Figure Nine: Air Bearing Dynamic Response
Figure Ten: Air Bearing vs. Roller Bearing Dynamic Response
As evidenced by figure nine, we see that the air bearing system produces an extremely smooth gain between 250 and 3750 Hz. While the phase curve exhibits the possibility of resonance in the 1250-1750 area, the smoothness of the curve and the flat peaks speak to an extremely well-damped system with little risk of resonant behavior.
Contrast this with the roller bearing results in figure ten, and we see just how poorly damped a contact motion system truly is. The roller bearing system produces numerous sharp, narrow peaks, and each of these is capable of causing resonance if properly excited.
New Way is immensely grateful for the work of Chiu into proving air bearings as the superior platform for precision machining. For us, however, theory is not enough. At New Way, we believe in leading by example, which is why we already utilize air bearing products for our in-house machining capabilities and in the production of our air bearing product line.
While this was once a theoretical application, New Way has used a combination of Radial Air Bearings and Flat Round Air Bearings to construct a Dry Diamond Turning Machine capable of handling pieces three meters in diameter. The radial air bearings allow rotation of the table and support radial loads from the milling tool, while the flat round air bearings at the table’s edge support axial loads from the weight of the workpiece. Without friction, the workpiece can spin smoothly, resulting in a more precise fit and a smoother finish.
Frictionless Motion® also allows for us to inspect and validate our products to a high degree of fidelity. Here we’ve developed a floating micrometer which uses three flat rectangular air bearings to flat a Starrett Micrometer on a granite workbench. Because the air bearings never contact the workbench, any surface deviations are averaged out, and the only friction an inspecting technician will feel is from the contact of the tool against the item being measured.

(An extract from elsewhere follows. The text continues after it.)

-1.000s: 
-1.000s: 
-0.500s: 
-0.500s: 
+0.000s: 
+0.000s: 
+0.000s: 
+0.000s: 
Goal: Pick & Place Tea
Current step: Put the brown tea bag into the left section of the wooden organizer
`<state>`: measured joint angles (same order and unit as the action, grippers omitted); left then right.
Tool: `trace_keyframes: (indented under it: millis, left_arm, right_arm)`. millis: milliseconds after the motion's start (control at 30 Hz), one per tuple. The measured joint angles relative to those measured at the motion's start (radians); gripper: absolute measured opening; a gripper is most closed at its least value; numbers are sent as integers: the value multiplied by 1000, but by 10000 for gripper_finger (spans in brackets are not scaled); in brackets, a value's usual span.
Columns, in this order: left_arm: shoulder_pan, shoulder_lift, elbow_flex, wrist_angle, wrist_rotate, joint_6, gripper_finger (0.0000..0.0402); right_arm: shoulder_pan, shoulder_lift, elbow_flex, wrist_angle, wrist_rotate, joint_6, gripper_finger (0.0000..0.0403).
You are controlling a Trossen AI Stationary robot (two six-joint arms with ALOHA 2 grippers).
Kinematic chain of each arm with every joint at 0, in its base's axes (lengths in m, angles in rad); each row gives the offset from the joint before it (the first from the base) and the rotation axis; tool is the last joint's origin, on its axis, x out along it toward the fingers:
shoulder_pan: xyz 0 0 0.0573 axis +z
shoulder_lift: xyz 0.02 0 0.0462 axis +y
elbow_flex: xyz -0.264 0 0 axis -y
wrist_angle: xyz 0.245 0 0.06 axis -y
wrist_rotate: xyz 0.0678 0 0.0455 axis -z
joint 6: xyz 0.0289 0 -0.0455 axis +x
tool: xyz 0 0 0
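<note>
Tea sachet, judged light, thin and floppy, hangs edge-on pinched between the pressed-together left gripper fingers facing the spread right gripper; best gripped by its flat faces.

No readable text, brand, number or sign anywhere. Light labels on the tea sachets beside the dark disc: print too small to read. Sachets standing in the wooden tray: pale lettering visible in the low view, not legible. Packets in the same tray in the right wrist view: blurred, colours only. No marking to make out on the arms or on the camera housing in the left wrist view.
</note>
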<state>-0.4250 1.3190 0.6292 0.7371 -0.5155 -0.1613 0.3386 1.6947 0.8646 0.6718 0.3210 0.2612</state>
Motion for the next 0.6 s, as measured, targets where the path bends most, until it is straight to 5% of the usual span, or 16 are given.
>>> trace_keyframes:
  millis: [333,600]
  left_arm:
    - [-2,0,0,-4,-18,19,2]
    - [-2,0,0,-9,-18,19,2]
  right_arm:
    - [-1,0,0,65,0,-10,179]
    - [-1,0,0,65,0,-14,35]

We also use air bearings in the direct production of our own air bearings, like this set up for machining air turns. Here, the shaft and drive motor are supported by radial air bearings, providing axial and redial constraints to the assembly. The grind wheel itself is mounted on an air spindle assembly while the grind wheel assembly as a whole is mounted to a rectangular air bearing, allowing for it to translate along the grant workbench with functionally infinite resolution.
Having seen the math and how we use our own air bearings, if you want to reach out to us to discuss how New Way Air Bearings can further improve your machining process, or if you just want to ask a question, please contact us!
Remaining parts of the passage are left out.